Cape Fear Valley Medical Center's Life Link trucks are like hospitals on wheels. They transport people who need high-level life support from hospital to hospital.

For more than a decade, critical care paramedic Melissa Wen Petren worked in emergency services for the hospital. She claims the hospital regularly manipulated transfers to overcharge Medicare, Medicaid and private insurers.

"It's all about the money," Wen Petren said. "They care more about money."

To back her allegations, Wen Petren produced two boxes of medical records and billing she copied while working as a Life Link supervisor. She said it was Cape Fear's policy to place a respiratory therapist, or RT, on almost every pediatric run, regardless of need.
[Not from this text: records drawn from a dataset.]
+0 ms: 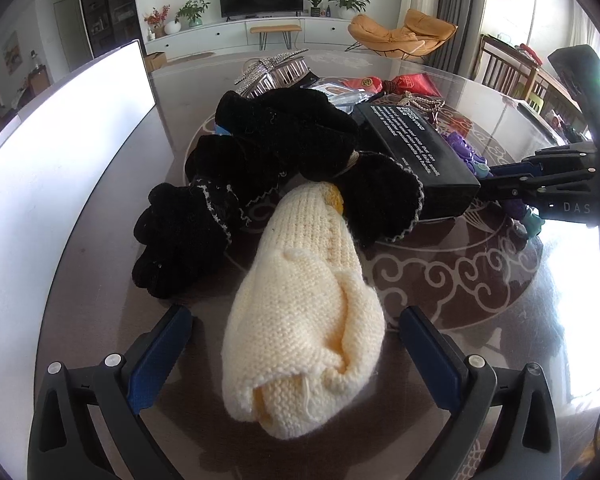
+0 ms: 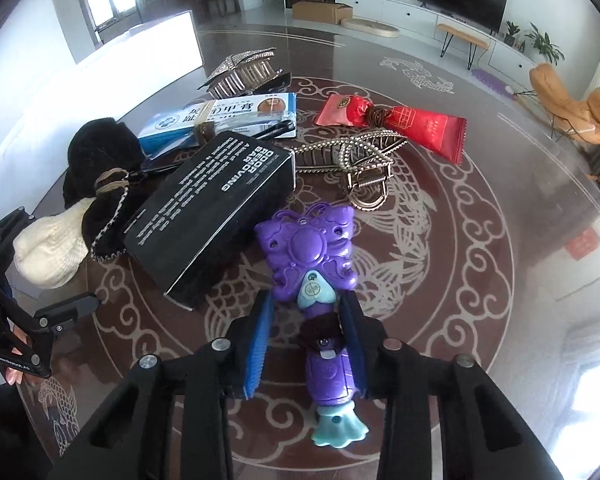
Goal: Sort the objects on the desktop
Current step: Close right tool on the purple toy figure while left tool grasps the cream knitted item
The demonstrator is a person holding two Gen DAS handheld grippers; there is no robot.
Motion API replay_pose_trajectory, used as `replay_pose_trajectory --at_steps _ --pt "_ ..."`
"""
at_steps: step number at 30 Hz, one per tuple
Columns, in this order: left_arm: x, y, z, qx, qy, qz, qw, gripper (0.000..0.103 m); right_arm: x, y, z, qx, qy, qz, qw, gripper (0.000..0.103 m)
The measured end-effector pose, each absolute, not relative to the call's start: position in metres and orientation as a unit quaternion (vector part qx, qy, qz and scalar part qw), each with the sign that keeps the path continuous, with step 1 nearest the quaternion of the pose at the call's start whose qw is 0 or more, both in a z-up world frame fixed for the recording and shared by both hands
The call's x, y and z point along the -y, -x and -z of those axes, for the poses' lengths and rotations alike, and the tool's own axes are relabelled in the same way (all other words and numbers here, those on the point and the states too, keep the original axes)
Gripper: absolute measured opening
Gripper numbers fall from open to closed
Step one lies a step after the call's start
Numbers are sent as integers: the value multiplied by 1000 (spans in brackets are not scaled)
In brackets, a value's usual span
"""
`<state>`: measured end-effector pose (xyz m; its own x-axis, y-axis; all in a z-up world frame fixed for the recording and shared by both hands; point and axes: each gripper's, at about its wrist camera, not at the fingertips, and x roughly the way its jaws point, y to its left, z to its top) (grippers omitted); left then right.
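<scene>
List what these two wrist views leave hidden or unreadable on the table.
- Left wrist view: the purple plastic butterfly wand is mostly hidden behind the black printed box.
- Left wrist view: the blue and white printed packet shows only a sliver behind the black knitted gloves.
- Right wrist view: the cream knitted sock is partly covered by the gloves.
- Both views: the box's small print is unreadable.

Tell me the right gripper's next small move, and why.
Probably close. The right gripper is open, its blue pads either side of the purple toy's handle with a gap on the left, and the toy lies on the table, so nothing is gripped yet.
</scene>
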<state>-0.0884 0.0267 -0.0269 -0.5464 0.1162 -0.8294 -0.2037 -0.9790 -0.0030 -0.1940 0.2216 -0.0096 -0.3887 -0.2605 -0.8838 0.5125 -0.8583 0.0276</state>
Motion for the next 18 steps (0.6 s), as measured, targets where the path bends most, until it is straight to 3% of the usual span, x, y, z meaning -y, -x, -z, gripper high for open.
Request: replay_pose_trajectory --at_steps 8,15,16,17,18 --pt "-4 55 24 -70 472 -867 144 103 -238 104 11 -88 -518 814 249 22" --pt "-29 81 0 -71 466 -867 165 103 -246 74 13 -73 -510 821 248 27" --pt "-38 86 1 -82 470 -863 165 100 -246 76 13 -70 -512 819 248 30" --pt "-46 90 3 -97 473 -861 159 91 -247 79 13 -66 -516 817 249 32" --pt "-53 90 7 -114 479 -858 145 70 -246 82 11 -61 -523 812 253 38"
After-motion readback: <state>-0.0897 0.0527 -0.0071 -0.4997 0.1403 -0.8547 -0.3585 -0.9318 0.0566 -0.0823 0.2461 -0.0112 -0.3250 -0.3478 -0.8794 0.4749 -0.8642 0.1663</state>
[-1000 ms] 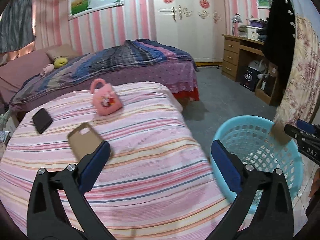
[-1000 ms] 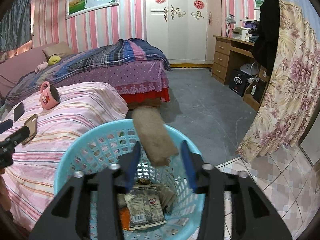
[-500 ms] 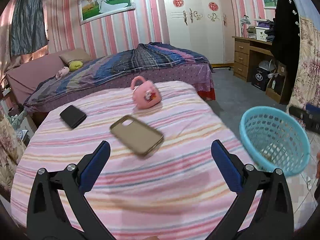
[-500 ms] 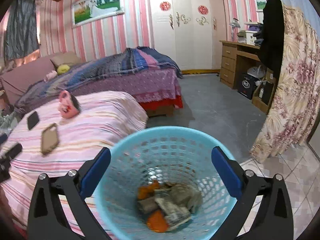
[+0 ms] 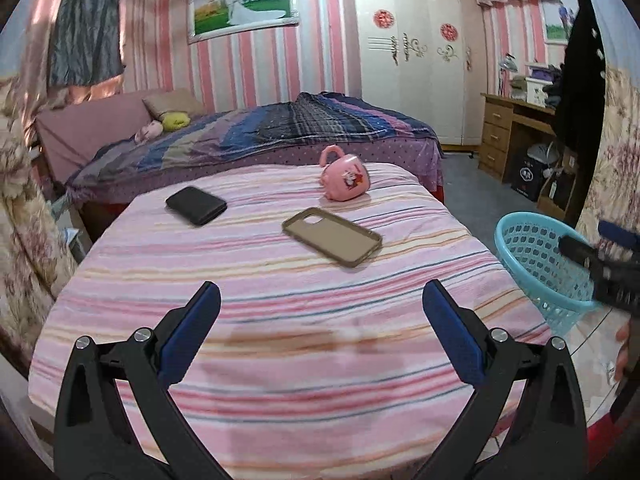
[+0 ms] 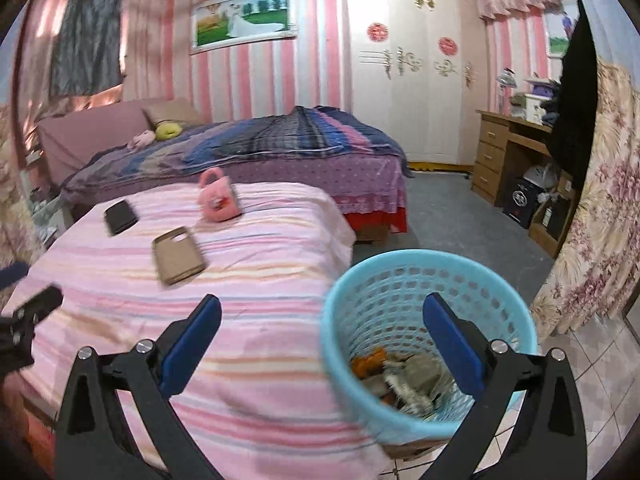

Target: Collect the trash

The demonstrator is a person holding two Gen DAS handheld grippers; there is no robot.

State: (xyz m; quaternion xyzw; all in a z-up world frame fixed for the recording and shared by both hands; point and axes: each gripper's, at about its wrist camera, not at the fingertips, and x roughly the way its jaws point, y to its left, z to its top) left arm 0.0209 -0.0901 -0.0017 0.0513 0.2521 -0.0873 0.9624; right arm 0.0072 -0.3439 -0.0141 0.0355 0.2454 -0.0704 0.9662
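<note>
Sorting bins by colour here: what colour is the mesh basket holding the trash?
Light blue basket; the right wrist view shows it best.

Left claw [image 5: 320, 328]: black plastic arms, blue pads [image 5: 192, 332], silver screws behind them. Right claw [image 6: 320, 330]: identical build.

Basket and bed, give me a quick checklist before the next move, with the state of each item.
1. Left tool open and holding nothing: ok.
2. Right tool open and holding nothing: ok.
3. Basket upright beside the bed, mouth unobstructed: ok.
4. Trash lies inside the basket: ok.
5. Trash left on the bed: cannot tell; only a phone case, a black phone and a pink mug show, none plainly trash.
6. Tools apart from each other: ok.
</note>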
By doing that, Wen Petren said Cape Fear could bill $1,700 plus mileage. And she said it did not stop there. She claims cardiac monitors were unnecessarily placed on dialysis patients so they could be billed for Advanced Life Support. Yet, all they needed was Basic Life Support, which costs at least $100 less or no ambulance at all.

"A lot of these patients don't need to go by ambulance," Wen Petren said.

Clinton Weaver, spokesman for Cape Fear Valley Medical Center, said the hospital started investigating Monday, although Wen Petren refuses to turn over her records to them.

"We take any allegation such as this very seriously," he said. "So far, we haven't found anything to substantiate her claims, nor do we believe them to be true."

Under the law, Cape Fear Valley Medical Center cannot comment on Wen Petren's personnel history. Wen Petren filed an EEOC gender discrimination complaint against the hospital last year. She is also fighting a demotion.

"The proof will be in the pudding as to whether there's any legitimacy to those complaints or not," Weaver said.

Wen Petren believes the state and federal agents with whom she's met will find the truth about Cape Fear's billing.

"All the money they collected, that they overbilled -- where has it all gone?" Wen Petren said.

As is standard practice, state and federal Medicaid/Medicare agents will neither confirm nor deny an investigation. Wen Petren points out her allegations relate only to billing, not quality of care at Cape Fear. She said she is unsure how much could have been overbilled.